Poster Wed, Jul 8, 2026 • 10:30 AM – 12:15 PM KST Coex: HALL A

dTRPO : Trajectory Reduction in Policy Optimization of Diffusion Large Language Models

Wenxuan Zhang ⋅ Lemeng Wu ⋅ Changsheng Zhao ⋅ Ernie Chang ⋅ Mingchen Zhuge ⋅ Zechun Liu ⋅ Andy (DiJia) Su ⋅ Hanxian Huang ⋅ Jun Chen ⋅ Chong Zhou ⋅ Raghuraman Krishnamoorthi ⋅ Vikas Chandra ⋅ Mohamed Elhoseiny ⋅ Wei Wen

Project Page

Abstract

Diffusion Large Language Models (dLLMs) introduce a new paradigm for language generation and thus induce new challenges in aligning dLLMs for human preference.
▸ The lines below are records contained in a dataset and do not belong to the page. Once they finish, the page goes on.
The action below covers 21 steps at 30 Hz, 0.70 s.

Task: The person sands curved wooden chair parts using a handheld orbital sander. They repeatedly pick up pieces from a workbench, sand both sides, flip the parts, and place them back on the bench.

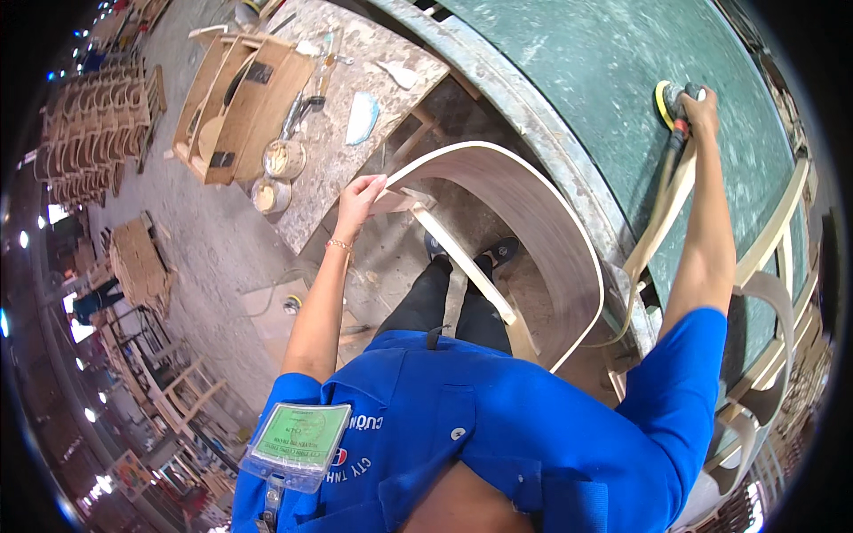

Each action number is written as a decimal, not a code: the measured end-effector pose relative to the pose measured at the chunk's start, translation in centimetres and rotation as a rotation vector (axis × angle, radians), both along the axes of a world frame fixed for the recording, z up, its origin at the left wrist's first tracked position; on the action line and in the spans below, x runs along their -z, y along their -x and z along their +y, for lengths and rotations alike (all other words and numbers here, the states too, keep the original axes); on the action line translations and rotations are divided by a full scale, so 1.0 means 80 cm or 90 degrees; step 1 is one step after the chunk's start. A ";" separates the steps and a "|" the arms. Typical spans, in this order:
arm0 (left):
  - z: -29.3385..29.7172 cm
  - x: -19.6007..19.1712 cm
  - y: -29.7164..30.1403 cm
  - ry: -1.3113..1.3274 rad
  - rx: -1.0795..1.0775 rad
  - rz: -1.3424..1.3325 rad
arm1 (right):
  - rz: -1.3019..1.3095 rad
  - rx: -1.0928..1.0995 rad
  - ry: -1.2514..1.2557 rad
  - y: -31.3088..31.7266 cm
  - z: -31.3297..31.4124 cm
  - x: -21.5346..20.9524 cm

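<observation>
in the head view, the left hand [358,201] is closed on the upper left end of a curved wooden panel [533,209], thumb and fingers together at its edge. the panel, pale along its rim and greyish brown on its inner face, bends in a wide loop in front of the person, between a stained worktable [336,169] on the left and a green-topped table [560,53] on the right. a pale wooden strip [466,265] runs slantwise across the opening of the loop, above the person's dark trousers and shoes [500,250]. the right hand [700,113] is stretched out over the green-topped table, its fingers wrapped around a round sander [673,104] with a yellow pad and a dark body; whether the pad lies flat on the surface i cannot tell. a hose [661,182] trails from the sander toward the near edge of that table, and the sander is well apart from the panel. on the stained worktable are a boxy wooden piece [267,107] with dark patches, two tubs [286,160] of pale paste, a white and blue pad [362,119] and a small white tool [399,75]. stacked wooden frames [99,133] stand on the floor at far left
</observation>
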<state>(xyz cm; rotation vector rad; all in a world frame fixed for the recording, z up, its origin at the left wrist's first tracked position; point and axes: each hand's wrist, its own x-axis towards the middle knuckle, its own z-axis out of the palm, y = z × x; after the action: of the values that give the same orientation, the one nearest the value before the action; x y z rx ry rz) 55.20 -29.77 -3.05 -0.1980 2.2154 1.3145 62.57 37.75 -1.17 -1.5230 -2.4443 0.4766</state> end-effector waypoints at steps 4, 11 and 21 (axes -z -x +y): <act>-0.007 0.004 0.000 0.005 0.007 0.017 | 0.356 -0.252 0.434 -0.003 -0.114 -0.033; -0.056 0.009 -0.012 -0.110 0.194 0.116 | 0.160 -0.559 0.331 -0.006 -0.510 -0.056; -0.058 0.022 -0.013 0.020 0.186 0.141 | 0.023 -0.532 0.284 0.054 -0.628 -0.036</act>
<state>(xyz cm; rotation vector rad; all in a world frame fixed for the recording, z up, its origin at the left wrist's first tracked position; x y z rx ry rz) 56.20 -34.42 -4.81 0.2637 2.3393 1.1877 58.21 -12.48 1.71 -0.4832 -2.9872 1.2349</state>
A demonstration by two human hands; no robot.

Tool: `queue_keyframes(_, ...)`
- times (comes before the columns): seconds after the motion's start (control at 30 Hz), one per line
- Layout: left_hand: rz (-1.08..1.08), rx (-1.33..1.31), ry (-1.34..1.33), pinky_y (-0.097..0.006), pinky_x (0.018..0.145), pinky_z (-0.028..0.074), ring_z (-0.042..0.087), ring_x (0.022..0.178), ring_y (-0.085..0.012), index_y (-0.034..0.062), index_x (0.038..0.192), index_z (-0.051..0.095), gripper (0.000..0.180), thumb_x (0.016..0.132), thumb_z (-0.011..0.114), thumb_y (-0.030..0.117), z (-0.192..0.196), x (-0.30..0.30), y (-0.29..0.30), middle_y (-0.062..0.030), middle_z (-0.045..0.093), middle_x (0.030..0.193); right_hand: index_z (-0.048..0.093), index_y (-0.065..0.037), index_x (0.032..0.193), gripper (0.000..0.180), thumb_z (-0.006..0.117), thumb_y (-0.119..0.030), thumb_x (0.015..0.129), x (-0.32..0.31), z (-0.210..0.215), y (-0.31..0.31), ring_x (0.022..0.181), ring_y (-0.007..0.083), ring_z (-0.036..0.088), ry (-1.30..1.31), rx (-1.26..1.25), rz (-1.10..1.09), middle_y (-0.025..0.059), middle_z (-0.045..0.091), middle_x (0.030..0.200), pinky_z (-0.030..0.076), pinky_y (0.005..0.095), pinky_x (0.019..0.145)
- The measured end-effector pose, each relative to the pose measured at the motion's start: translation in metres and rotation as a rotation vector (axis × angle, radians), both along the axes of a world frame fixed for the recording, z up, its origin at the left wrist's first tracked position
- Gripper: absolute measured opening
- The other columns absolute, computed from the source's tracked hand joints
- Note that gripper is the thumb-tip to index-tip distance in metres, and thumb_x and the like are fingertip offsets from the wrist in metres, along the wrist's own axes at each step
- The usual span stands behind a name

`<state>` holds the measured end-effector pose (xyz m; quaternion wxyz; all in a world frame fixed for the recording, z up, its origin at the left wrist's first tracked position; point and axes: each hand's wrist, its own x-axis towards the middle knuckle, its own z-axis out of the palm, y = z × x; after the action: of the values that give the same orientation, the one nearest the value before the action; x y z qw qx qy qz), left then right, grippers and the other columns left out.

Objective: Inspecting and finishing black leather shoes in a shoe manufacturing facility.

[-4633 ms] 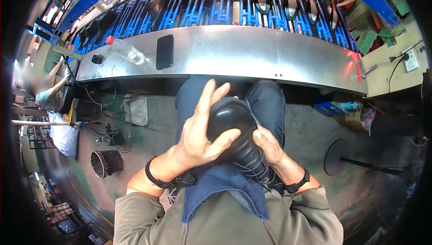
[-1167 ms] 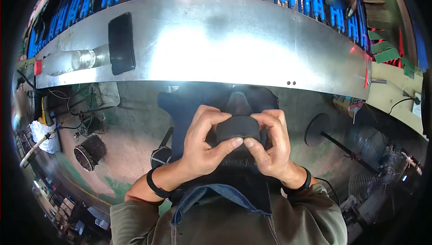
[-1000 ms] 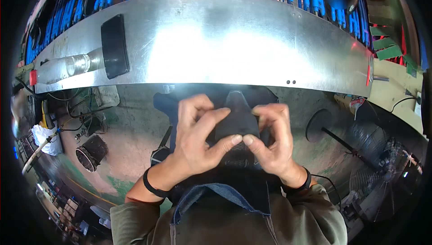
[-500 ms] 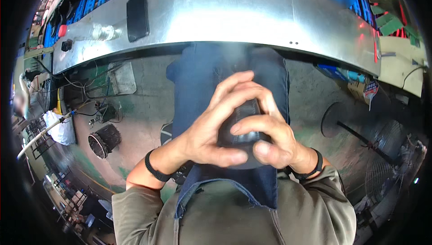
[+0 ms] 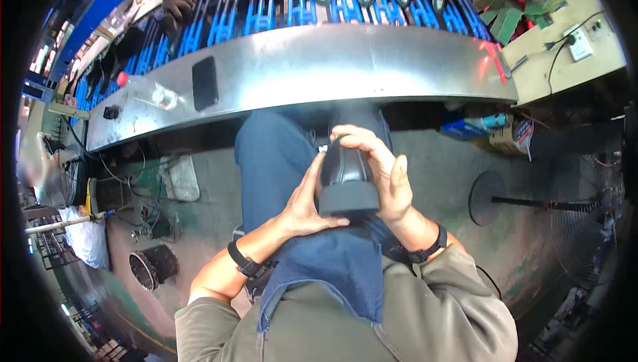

In this work, aim to optimize the dLLM generation process by developing a theoretical formulation and an efficient and effective quantification of the probability of generation trajectory. We prove that (i) under reference policy regularization, the probability ratio of intermediate diffusion states equals to that of the newly unmasked tokens, and (ii) the probability of the entire generation can be estimated using a single forward pass with block attention. Integrating the two estimations into preference optimization objective, we propose Trajectory Reduction Policy Optimization (dTRPO). We evaluate dTRPO on 7B dLLMs across instruction-following and reasoning benchmarks and show that it substantially improves the core performance of state-of-the-art dLLMs, achieving gains of up to 9.6\% on STEM tasks, up to 4.3\% on coding tasks, and up to 3.0\% on instruction-following tasks.